Handley’s employer is a plaintiffs’ law firm that encourages work in human-rights causes. Handley was a Peace Corps volunteer in Nepal after leaving Princeton and had a strong interest in South Asia and its relationship with the United States. “I was abroad in the late 1990s, and it was a time where I felt relatively safe in most places I went to when I was living abroad. Now I feel that I’ve had things taken away from me — 10 years ago you didn’t have to be an American apologist and have to explain yourself as set apart from what people consider that which governs the U.S. It’s angering and it’s depressing,” he says.

Avi Cover ’95 got involved almost by accident. He was a Teach for America alumnus and third-year law student at Cornell with a broad interest in public-interest law when he answered an ad requesting research help in examining executive power after 9/11. He found himself working on a detainee-rights case for Joseph Margulies, a Cornell visiting professor who was the lead counsel on Rasul v. Bush. Cover was hooked, describing the excitement of the work as “almost like a drug.” He worked for Margulies through the summer after law school and then looked around for a full-time job in the same area, eventually ending up working for the city of New York in its World Trade Center Unit, defending against claims by rescue workers alleging negligence by the city. “It was traumatizing work,” he says, given that he had to work with and sometimes against people already traumatized by 9/11. But he says that’s where he really learned to be a lawyer, and when he heard of an opening at Human Rights First, he jumped at the chance to return to human-rights work. That’s where he is now, working on legislative, public advocacy, and litigation matters as a senior counsel in the group’s law and security program. Human Rights First files amicus briefs in the major detainee-rights cases, and also was involved in the recently dismissed suit against Rumsfeld. It’s intellectually fascinating work, but Cover admits it can also be Sisyphean and, on occasion, frustrating.

Ellen Lubell ’81 and her law partner at Tennant Lubell, in Newton, Mass., had been interested in human-rights work for many years, though their firm deals with intellectual-property issues. But the suicides of three detainees in June 2006 prompted them to get involved. “We were so distressed, and sitting still felt impossible,” she says. They contacted lawyers representing some of the detainees to offer their help, and ended up taking on one client, a 31-year-old Algerian man with a sixth-grade education who had learned to say “thank you” in English. He was picked up in Pakistan and turned over to the Americans. “Having to imagine what it would be like to be held separately from your family, not knowing why you’re being held — there’s a hopelessness that felt so devastating,” says Lubell.

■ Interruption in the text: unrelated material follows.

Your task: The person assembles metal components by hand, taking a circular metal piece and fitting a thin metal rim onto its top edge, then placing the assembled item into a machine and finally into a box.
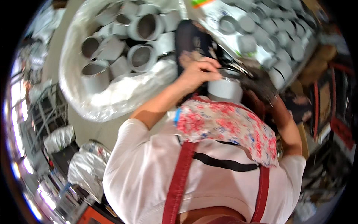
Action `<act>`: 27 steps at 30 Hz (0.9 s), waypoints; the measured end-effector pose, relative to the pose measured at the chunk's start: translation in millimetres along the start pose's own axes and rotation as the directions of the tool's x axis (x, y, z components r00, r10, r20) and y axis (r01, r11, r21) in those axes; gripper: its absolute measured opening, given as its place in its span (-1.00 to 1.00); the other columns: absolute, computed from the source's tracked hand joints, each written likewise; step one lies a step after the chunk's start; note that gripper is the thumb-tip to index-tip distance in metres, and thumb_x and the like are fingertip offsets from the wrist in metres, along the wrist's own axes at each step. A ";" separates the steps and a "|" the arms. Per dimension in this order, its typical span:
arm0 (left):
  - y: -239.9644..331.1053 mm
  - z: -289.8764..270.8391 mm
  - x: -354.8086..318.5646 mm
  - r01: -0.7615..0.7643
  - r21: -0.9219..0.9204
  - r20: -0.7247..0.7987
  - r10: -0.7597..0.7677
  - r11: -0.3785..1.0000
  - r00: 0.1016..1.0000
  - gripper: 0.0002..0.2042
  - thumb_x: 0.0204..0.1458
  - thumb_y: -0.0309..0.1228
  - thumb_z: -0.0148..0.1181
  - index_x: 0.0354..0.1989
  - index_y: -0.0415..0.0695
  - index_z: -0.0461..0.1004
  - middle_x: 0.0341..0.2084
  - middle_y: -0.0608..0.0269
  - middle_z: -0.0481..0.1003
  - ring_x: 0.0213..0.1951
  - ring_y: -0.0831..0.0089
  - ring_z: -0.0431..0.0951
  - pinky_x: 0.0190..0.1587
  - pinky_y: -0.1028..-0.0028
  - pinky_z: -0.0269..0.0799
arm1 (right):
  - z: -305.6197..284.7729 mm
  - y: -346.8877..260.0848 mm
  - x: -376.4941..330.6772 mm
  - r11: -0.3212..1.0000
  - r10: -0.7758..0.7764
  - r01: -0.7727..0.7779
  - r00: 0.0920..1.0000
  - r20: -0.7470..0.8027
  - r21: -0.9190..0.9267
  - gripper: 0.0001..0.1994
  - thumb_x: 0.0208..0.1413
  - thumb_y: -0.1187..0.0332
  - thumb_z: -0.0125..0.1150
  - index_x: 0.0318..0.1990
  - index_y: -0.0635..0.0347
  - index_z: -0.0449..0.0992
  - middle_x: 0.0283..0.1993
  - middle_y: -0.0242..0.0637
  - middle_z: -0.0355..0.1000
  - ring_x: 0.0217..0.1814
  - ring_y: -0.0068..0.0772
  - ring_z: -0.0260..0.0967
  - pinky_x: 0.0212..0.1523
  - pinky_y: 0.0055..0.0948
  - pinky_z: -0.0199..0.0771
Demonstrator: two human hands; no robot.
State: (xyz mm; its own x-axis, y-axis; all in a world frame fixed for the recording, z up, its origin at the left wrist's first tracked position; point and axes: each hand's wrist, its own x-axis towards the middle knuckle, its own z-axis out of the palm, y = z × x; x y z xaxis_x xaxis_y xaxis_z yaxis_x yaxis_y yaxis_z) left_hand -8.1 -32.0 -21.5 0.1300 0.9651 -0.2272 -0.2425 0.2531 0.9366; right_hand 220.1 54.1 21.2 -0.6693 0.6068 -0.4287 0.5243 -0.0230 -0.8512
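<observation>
A grey cylindrical pipe fitting (pixel 225 90) sits upright in front of my lap, its open end up. My left hand (pixel 201 72) is bare and closed on the fitting's upper rim, fingers bent over the edge. In a dark glove, my right hand (pixel 264 85) is closed around a thin shiny metal hand tool (pixel 242 68) at the fitting's far right rim. Blur hides the tool's exact kind and where its tip touches. Part of the fitting's lower side is hidden behind the floral apron (pixel 223 119).
To the left stands a large clear plastic bag (pixel 71 84), rolled open, with several grey pipe fittings (pixel 146 27) in it. Many smaller grey fittings (pixel 268 26) lie on white sheeting at the far right. A silvery bag (pixel 87 168) and a metal rack (pixel 48 108) are at the left.
</observation>
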 end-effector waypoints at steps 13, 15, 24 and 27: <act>37.5 22.6 -2.8 0.304 -0.489 0.118 -0.283 0.818 0.952 -0.74 0.01 -0.37 -0.06 -0.16 -0.24 0.31 -0.21 0.14 0.40 -0.18 0.42 0.41 -0.07 0.44 0.30 | 27.9 -13.1 -19.3 0.939 -0.030 0.203 0.852 -0.522 0.278 -0.78 -0.04 0.37 0.15 -0.23 0.26 0.44 -0.31 -0.35 0.42 -0.29 -0.61 0.31 -0.24 -0.58 0.33; 43.1 32.5 1.1 0.289 -0.438 0.084 -0.281 0.851 0.956 -0.82 0.02 -0.40 -0.04 -0.28 -0.24 0.36 -0.32 0.17 0.44 -0.28 0.47 0.45 -0.18 0.51 0.37 | 23.4 -0.9 -20.8 0.964 -0.259 0.258 0.842 -0.472 -0.067 -0.77 -0.06 0.37 0.14 -0.22 0.22 0.43 -0.33 -0.29 0.40 -0.31 -0.46 0.32 -0.26 -0.50 0.33; 54.2 39.5 6.9 0.349 -0.337 0.130 -0.323 0.874 0.937 -0.93 -0.10 -0.50 0.09 -0.54 -0.21 0.38 -0.43 0.18 0.45 -0.38 0.52 0.44 -0.27 0.55 0.36 | 2.6 -10.1 -19.7 0.626 -0.717 0.575 0.690 -0.098 -0.527 -0.65 -0.18 0.45 0.14 -0.12 0.11 0.40 -0.37 -0.15 0.38 -0.40 -0.17 0.36 -0.42 -0.36 0.36; 70.5 38.9 6.5 0.189 -0.225 -0.015 -0.197 0.956 0.980 -0.89 -0.19 -0.47 0.15 -0.50 -0.23 0.40 -0.36 0.10 0.46 -0.29 0.41 0.44 -0.17 0.46 0.34 | -6.8 -19.1 -9.4 0.673 -0.667 0.487 0.725 -0.173 -0.557 -0.68 -0.24 0.39 0.16 -0.21 0.15 0.40 -0.40 -0.14 0.36 -0.37 -0.14 0.34 -0.39 -0.29 0.34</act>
State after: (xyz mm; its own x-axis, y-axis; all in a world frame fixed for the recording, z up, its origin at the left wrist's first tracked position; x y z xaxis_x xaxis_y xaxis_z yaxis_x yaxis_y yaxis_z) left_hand 13.1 -10.5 53.5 0.1612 0.8971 -0.4114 -0.4237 0.4394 0.7921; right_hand 220.0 54.2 43.5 -0.7435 0.5928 0.3095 0.3205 0.7221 -0.6131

Whatever the motivation of the attorneys, there are costs. Time and money are the most obvious; lawyers involved in the defense of Guantánamo detainees pay their own way. Larger corporate firms have pro bono budgets; Dechert, Peter Ryan’s firm, allows associates up to 200 hours of pro bono work per year before requiring them to get permission for more. His detainee case, he says, clearly is consuming more than 200 hours, and he’s had no problem getting approval to continue. Over at Cohen, Milstein, Hausfeld & Toll, which collects fees on a contingency basis, Handley just works on the cases in addition to his regular caseload.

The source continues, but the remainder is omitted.